It wasn't reproduced on RHEL8.4 AV build qemu-kvm-5.2.0-0.module+el8.4.0+8855+a9e237a9.ppc64le
(In reply to Min Deng from comment #2) > Did you add "movable_node" to kernel line in the guest ? Yes.I did
According to the steps from the description, it wasn't reproducible from my side, talked with xuma, it wasn't reproducible always either. Thanks.

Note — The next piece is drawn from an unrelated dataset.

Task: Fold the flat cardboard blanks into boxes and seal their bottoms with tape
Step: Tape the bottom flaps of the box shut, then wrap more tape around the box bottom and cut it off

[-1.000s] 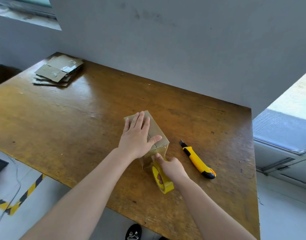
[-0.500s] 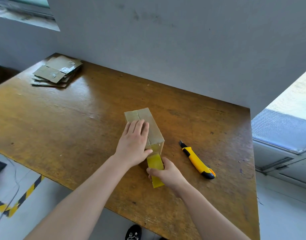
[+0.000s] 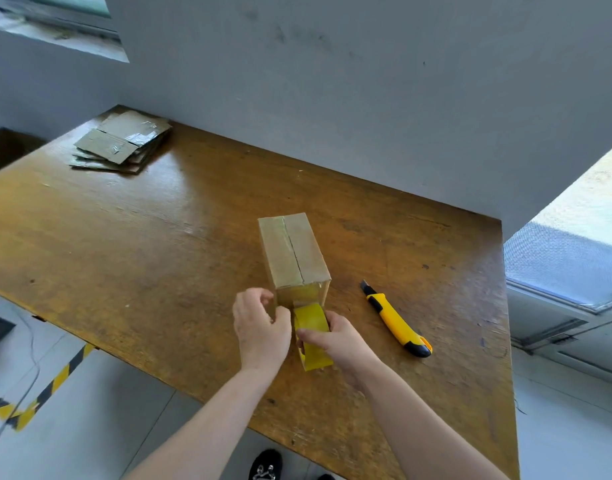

The actual reproducible scenario is that hot unplug the pc-dimm device when guest is booting. Steps to Reproduce: 1.Boot guest with command /usr/libexec/qemu-kvm \ -nodefaults \ -m 8192 \ -smp 32,maxcpus=32,cores=16,threads=1,sockets=2 \ -chardev stdio,mux=on,id=serial_id_serial0,server,nowait,signal=off \ -device spapr-vty,id=serial111,chardev=serial_id_serial0 \ -mon chardev=serial_id_serial0,mode=readline \ -device virtio-scsi-pci,bus=pci.0 \ -device scsi-hd,id=scsi-hd0,drive=scsi-hd0-dr0,bootindex=0 \ -drive file=rhel840-ppc64le-virtio-scsi.qcow2,if=none,id=scsi-hd0-dr0,format=qcow2,cache=none \ -device virtio-net-pci,netdev=net0,id=nic0,mac=52:54:00:c4:e7:84 \ -netdev tap,id=net0,script=/etc/qemu-ifup,downscript=/etc/qemu-ifdown,vhost=on \ 2.Login guest and run hotplug pc-dimm device with hmp command (hmp)object_add memory-backend-ram,id=mem1,size=4G (hmp)device_add pc-dimm,id=dimm1,memdev=mem1,node=0 3.Reboot guest and hot unplog the pc-dimm device when guest is booting. (guest)reboot (hmp)device_del dimm1 4.Check memory infomation and dmesg log Will find failed to hot unplug it.if reboot guest again,the pc-dimm device will really be remove.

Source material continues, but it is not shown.